For the material that follows, return exactly the lines from the one with "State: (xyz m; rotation" through the one with "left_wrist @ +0", both ends included.

###

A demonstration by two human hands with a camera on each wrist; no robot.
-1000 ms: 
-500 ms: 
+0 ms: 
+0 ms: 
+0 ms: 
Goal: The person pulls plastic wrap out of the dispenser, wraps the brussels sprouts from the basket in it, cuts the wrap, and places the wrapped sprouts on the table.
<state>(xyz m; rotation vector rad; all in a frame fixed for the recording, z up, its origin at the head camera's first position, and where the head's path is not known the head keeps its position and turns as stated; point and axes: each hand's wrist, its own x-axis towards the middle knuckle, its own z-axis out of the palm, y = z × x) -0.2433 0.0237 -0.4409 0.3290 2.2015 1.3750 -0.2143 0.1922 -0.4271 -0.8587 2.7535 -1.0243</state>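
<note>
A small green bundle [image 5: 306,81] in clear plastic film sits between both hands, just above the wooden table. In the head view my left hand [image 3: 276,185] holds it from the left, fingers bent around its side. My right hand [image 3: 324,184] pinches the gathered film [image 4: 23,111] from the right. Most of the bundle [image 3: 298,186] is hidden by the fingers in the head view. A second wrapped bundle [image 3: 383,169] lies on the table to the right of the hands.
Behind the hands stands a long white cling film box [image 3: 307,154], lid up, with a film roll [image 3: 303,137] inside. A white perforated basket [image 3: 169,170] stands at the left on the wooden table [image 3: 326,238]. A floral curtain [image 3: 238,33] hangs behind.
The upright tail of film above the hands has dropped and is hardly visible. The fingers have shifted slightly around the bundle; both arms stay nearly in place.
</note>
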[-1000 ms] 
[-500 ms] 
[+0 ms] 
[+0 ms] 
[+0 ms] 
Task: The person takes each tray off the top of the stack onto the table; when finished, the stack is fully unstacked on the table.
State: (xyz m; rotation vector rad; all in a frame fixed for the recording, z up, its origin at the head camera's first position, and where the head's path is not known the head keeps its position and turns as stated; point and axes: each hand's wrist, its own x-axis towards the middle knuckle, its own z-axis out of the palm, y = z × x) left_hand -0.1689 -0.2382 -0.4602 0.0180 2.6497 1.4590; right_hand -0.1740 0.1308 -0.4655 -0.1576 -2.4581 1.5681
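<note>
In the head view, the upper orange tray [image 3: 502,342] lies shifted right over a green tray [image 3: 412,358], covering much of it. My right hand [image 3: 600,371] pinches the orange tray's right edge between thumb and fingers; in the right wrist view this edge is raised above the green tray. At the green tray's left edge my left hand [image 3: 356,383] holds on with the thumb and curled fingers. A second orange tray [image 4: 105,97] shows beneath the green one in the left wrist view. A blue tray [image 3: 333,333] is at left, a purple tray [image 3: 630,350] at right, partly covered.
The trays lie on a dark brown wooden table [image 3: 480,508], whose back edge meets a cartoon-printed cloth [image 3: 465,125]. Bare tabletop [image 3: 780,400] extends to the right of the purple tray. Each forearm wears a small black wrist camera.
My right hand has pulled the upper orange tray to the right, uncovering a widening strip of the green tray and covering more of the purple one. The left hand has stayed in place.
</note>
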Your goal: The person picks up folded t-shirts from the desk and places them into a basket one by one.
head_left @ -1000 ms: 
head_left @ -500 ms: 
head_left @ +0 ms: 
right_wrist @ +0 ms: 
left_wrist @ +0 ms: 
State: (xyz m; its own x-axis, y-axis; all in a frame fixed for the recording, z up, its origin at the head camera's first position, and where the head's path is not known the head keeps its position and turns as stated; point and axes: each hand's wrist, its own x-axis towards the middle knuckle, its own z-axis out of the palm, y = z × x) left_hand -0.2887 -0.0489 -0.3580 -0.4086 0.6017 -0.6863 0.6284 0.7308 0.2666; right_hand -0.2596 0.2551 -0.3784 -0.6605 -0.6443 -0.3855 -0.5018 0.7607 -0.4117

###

*TASK RESULT*:
State: (xyz m; rotation vector rad; all in a frame fixed for the recording, z up, its origin at the head camera's first position, and where the head's path is not known the head keeps its position and turns as stated; point and axes: each hand's wrist, its own x-axis towards the middle knuckle, its own z-axis out of the palm, y = z × x) left_hand -0.1689 -0.2382 -0.4602 0.0180 2.6497 1.4590; right_hand -0.1740 0.1308 -0.4655 -0.1576 -2.4581 1.5681
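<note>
In the head view, the upper orange tray [image 3: 502,342] lies shifted right over a green tray [image 3: 412,358], covering much of it. My right hand [image 3: 600,371] pinches the orange tray's right edge between thumb and fingers; in the right wrist view this edge is raised above the green tray. At the green tray's left edge my left hand [image 3: 356,383] holds on with the thumb and curled fingers. A second orange tray [image 4: 105,97] shows beneath the green one in the left wrist view. A blue tray [image 3: 333,333] is at left, a purple tray [image 3: 630,350] at right, partly covered.
The trays lie on a dark brown wooden table [image 3: 480,508], whose back edge meets a cartoon-printed cloth [image 3: 465,125]. Bare tabletop [image 3: 780,400] extends to the right of the purple tray. Each forearm wears a small black wrist camera.
My right hand has pulled the upper orange tray to the right, uncovering a widening strip of the green tray and covering more of the purple one. The left hand has stayed in place.
</note>
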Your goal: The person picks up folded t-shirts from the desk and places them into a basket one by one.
head_left @ -1000 ms: 
head_left @ -500 ms: 
head_left @ +0 ms: 
right_wrist @ +0 ms: 
left_wrist @ +0 ms: 

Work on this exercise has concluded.